Copy exactly the stretch of data below from the line with "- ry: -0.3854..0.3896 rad" through the line with "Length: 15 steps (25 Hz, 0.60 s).", including both of those lines.

[[ RECORDS FOR PROCESSING open ]]

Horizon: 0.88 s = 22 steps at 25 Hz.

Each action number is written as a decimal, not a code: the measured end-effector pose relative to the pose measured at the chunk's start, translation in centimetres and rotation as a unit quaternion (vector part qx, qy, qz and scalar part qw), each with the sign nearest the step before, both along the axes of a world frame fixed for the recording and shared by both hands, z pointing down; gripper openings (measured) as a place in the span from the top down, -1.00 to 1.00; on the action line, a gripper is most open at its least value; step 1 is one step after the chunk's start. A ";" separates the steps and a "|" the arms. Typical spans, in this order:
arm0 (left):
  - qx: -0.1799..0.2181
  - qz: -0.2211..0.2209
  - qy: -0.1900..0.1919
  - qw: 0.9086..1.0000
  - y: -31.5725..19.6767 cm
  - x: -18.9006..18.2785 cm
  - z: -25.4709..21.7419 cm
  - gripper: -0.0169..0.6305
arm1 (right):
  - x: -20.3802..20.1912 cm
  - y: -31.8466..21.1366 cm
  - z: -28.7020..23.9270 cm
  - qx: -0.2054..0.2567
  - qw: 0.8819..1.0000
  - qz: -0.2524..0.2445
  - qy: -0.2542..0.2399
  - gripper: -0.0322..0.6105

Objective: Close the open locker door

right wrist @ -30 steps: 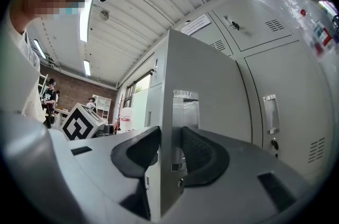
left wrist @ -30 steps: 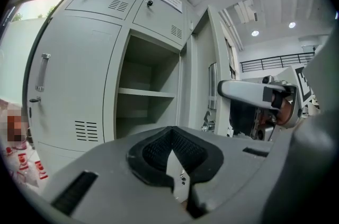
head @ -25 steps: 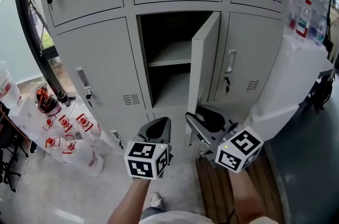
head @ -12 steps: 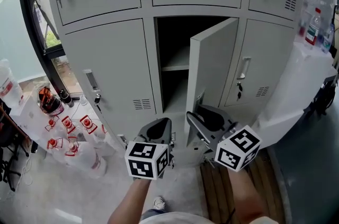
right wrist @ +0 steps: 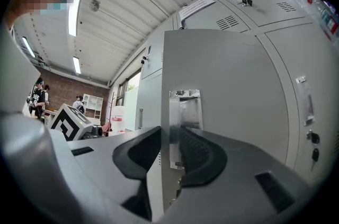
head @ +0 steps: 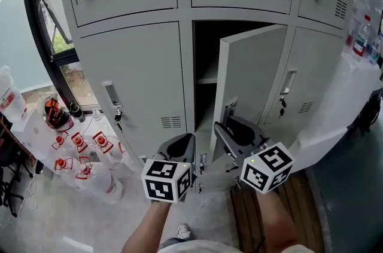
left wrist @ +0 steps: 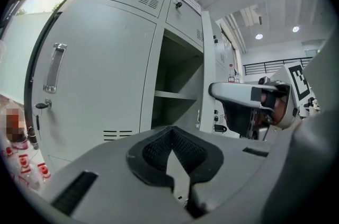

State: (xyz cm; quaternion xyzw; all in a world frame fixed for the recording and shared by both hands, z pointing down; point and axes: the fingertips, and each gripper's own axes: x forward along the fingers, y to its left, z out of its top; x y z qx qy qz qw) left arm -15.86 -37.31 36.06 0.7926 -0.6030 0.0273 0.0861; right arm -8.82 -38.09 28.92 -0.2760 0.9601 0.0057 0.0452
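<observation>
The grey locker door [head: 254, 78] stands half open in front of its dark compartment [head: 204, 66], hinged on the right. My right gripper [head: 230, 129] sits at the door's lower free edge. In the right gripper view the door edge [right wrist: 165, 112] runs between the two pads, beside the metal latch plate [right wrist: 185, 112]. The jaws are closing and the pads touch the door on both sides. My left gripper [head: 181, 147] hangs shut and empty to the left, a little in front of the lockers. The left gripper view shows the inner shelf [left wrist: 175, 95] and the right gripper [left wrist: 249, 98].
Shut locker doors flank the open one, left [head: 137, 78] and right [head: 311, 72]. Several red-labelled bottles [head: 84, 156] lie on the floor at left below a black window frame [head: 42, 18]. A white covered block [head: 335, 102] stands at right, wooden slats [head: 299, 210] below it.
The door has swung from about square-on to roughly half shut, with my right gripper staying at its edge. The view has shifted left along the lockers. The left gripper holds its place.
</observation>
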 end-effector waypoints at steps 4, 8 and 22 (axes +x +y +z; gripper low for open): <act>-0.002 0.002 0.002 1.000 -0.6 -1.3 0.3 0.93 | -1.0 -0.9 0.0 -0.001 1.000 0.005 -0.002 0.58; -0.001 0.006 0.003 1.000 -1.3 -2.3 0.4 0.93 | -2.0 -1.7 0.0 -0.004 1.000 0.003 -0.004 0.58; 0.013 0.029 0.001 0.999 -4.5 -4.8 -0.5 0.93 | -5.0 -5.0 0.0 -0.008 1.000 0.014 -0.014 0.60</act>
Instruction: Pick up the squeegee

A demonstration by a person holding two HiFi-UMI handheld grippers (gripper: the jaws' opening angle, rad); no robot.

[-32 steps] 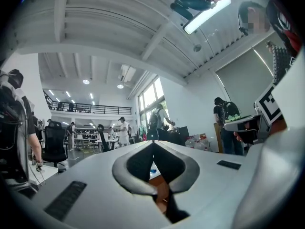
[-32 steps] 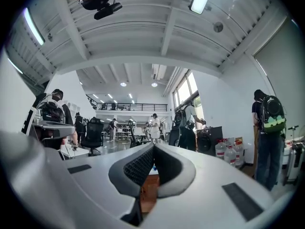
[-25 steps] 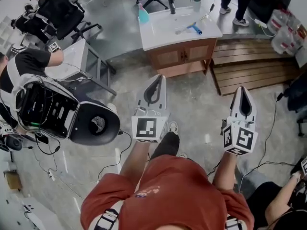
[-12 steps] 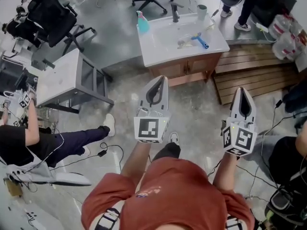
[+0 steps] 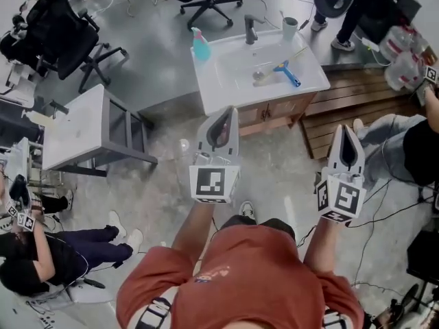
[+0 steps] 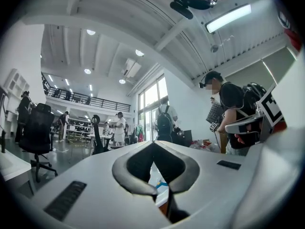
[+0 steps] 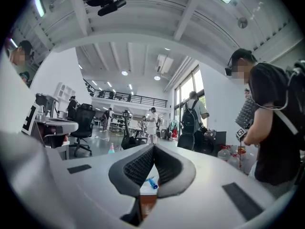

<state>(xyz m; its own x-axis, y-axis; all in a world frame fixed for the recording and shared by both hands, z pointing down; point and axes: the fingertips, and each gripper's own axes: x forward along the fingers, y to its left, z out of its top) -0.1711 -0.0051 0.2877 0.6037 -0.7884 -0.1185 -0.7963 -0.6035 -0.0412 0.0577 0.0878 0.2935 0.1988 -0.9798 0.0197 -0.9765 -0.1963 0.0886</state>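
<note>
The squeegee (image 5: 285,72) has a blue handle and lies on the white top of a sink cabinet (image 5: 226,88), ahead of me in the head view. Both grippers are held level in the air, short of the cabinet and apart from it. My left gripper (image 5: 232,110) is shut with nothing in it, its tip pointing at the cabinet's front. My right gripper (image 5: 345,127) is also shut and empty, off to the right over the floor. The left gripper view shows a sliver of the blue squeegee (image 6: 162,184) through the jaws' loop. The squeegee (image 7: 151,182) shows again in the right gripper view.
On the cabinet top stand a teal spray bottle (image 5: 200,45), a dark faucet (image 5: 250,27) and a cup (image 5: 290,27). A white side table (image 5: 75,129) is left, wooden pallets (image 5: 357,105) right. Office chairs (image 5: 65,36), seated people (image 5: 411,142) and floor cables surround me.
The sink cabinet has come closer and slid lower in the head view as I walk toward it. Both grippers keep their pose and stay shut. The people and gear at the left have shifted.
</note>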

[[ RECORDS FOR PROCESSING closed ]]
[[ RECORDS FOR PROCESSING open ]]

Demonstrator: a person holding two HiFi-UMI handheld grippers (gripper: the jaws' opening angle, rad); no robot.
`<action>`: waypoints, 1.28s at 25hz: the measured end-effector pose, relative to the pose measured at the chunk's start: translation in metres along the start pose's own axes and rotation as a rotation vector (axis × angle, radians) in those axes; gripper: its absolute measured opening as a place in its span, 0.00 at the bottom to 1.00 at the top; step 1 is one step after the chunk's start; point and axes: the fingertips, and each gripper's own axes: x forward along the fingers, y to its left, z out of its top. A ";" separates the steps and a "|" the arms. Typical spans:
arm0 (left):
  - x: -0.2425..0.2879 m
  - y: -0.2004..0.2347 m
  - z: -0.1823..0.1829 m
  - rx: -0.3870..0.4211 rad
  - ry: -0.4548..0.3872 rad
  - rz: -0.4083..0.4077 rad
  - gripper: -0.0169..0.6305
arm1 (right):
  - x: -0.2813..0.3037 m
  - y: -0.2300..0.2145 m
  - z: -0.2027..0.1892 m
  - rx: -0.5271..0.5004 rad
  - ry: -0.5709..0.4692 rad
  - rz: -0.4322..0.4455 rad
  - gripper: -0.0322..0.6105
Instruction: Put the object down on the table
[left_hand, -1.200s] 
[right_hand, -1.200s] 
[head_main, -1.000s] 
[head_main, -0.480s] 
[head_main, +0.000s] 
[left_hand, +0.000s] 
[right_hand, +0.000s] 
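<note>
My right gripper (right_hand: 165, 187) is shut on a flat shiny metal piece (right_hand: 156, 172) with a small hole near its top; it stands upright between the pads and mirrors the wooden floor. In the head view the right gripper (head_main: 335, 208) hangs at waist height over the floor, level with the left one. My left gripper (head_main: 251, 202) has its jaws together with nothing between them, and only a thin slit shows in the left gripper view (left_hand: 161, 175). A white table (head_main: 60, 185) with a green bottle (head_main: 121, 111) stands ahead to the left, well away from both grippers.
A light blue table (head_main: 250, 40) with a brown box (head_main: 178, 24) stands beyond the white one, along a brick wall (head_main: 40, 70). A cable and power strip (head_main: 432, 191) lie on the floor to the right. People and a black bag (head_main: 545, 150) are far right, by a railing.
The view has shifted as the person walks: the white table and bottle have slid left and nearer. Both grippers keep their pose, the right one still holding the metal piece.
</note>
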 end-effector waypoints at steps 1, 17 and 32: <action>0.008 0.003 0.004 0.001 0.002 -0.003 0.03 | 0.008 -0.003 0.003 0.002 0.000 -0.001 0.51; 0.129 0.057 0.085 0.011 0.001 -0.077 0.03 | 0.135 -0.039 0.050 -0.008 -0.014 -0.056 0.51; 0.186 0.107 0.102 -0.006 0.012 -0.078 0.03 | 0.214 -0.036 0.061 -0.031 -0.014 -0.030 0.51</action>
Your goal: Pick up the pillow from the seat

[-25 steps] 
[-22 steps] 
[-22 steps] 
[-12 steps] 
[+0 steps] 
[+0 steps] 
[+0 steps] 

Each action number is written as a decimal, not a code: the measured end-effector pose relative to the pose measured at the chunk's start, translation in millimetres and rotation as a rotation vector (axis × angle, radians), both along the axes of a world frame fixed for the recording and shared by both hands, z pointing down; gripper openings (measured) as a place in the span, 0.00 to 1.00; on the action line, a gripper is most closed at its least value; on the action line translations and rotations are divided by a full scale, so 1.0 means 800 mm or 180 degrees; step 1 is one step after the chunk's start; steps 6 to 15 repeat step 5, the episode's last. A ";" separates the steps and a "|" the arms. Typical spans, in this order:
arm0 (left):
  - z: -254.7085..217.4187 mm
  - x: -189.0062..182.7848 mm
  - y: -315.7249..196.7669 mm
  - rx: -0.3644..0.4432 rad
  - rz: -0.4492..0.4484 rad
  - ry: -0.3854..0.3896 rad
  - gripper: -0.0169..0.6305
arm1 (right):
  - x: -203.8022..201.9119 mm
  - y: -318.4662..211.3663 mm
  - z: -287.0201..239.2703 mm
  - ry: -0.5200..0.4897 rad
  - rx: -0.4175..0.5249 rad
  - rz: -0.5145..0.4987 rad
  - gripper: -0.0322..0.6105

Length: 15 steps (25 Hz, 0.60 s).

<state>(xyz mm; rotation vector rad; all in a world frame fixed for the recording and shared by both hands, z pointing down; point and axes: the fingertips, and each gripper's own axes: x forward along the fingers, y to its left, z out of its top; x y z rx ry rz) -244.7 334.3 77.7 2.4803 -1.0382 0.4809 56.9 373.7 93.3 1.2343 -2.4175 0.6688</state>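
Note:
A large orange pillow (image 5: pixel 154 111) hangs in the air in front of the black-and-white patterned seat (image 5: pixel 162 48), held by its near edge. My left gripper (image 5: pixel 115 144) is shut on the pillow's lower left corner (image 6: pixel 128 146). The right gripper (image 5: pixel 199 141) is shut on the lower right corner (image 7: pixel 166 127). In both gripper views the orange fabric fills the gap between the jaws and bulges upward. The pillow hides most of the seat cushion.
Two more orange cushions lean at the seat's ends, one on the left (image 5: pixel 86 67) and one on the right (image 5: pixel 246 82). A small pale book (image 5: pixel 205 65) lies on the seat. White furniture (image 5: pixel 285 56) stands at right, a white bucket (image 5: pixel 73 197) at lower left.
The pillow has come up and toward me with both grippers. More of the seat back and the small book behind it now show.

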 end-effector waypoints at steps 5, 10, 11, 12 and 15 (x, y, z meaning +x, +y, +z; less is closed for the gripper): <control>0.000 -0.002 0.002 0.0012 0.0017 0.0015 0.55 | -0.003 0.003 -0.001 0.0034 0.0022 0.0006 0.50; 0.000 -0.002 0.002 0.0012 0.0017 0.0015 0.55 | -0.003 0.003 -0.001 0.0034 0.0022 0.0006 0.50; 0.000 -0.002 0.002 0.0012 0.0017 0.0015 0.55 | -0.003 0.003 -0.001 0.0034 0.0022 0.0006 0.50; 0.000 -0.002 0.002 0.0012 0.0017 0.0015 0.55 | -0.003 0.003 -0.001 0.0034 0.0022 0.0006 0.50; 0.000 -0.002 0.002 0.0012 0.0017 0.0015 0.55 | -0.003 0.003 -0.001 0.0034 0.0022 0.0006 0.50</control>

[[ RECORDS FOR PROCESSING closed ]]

**TASK SOLUTION:**
  - ry: -0.3854..0.3896 rad
  - gripper: -0.0169..0.6305
arm1 (right):
  - x: -203.8022..201.9119 mm
  - y: -318.4662..211.3663 mm
  - z: -287.0201..239.2703 mm
  - ry: -0.5200..0.4897 rad
  - rx: -0.4175..0.5249 rad
  - rz: -0.5145..0.4987 rad
  - gripper: -0.0322..0.6105

Length: 15 steps (25 Hz, 0.60 s).

Nothing more is required for this answer.